Each part of the program is organized around one phase of the Build-Measure-Learn feedback loop and begins with a keynote address from a heavy hitter: Steve Blank on CustomerDevelopment, Randy Komisar on "Getting to Plan B" and - a third person, not-yet-announced-but-extremely-cool-trust-me. Is design important to lean startups?
Each of these four currencies represents a way for a customer to “pay&# for services from a company. A great product enables customers, developers, partners, and even competitors to exchange their unique currencies in combinations that lead to financial success for the company that organizes them.
The Lean Startup is a practical approach for creating and managing a new breed of company that excels in low-cost experimentation, rapid iteration, and true customer insight. It uses principles of agile software development, open source and web 2.0, Case Study: Continuousdeployment makes releases n.
Its one of the easiest ways to get leverage in your development process, amplifying the power of your team by letting you take advantage of code written by thousands of others. Its obvious that can lower your developmentcosts, but I think its even more important that it can reduce your time to market. Expo (and a call for he.
Do some CustomerDevelopment instead. Slow progress, but has cost less than 150k aud so far. The Entrepreneur’s Guide to CustomerDevelopment ► June (3) What is a startup? Case Study: Continuousdeployment makes releases n. Help you raise money. But dont be too sure.
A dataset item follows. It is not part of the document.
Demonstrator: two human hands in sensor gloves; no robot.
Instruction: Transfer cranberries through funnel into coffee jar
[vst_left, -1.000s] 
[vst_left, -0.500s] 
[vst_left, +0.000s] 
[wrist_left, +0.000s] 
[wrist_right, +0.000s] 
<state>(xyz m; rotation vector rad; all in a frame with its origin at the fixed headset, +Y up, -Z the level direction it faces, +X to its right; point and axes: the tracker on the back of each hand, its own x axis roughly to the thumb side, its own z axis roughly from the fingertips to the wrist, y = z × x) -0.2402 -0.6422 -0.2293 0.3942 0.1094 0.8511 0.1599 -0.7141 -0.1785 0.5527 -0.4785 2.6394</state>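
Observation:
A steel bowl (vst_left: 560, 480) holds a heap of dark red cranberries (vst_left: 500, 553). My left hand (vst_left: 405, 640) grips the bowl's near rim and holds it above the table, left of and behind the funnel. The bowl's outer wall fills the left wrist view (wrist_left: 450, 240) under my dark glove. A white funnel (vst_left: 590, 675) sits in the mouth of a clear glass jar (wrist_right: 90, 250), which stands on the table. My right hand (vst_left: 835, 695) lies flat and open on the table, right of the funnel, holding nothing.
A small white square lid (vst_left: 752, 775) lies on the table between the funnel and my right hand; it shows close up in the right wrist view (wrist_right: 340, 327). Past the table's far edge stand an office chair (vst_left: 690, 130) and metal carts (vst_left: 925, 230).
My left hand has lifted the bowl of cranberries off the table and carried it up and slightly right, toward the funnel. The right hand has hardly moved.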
If it costs $0.10 to acquire an early adopter, how much should it cost to acquire a mainstream customer? The Entrepreneur’s Guide to CustomerDevelopment ► June (3) What is a startup? Case Study: Continuousdeployment makes releases n. But $10.00?
As the costs of production fall, it’s getting easier and easier to send in a proposal or even a complete work. user-generated content) can increase liquidity and decrease distribution costs (notably talent search and evaluation), there are certain individuals whose opinions will count for more than the simple votes of the masses.
The Entrepreneur’s Guide to CustomerDevelopment ► June (3) What is a startup? Case Study: Continuousdeployment makes releases n. Towards a new entrepreneurship ► 2009 (88) ► December (4) Continuousdeployment for mission-critical applica. Sure, it seems efficient. Not necessarily.
It cost us a few hundred thousand dollars to get our app up and running, but none of that was dollars spent on software licenses or professional services. We just had our app support a few tens of thousands of customers, and it did well. The Entrepreneur’s Guide to CustomerDevelopment ► June (3) What is a startup?
This has two major drawbacks: the central directory can become a single point of failure, and there is a performance cost for having to consult the directory ever time you want to access data anywhere in the cluster. The Entrepreneur’s Guide to CustomerDevelopment ► June (3) What is a startup?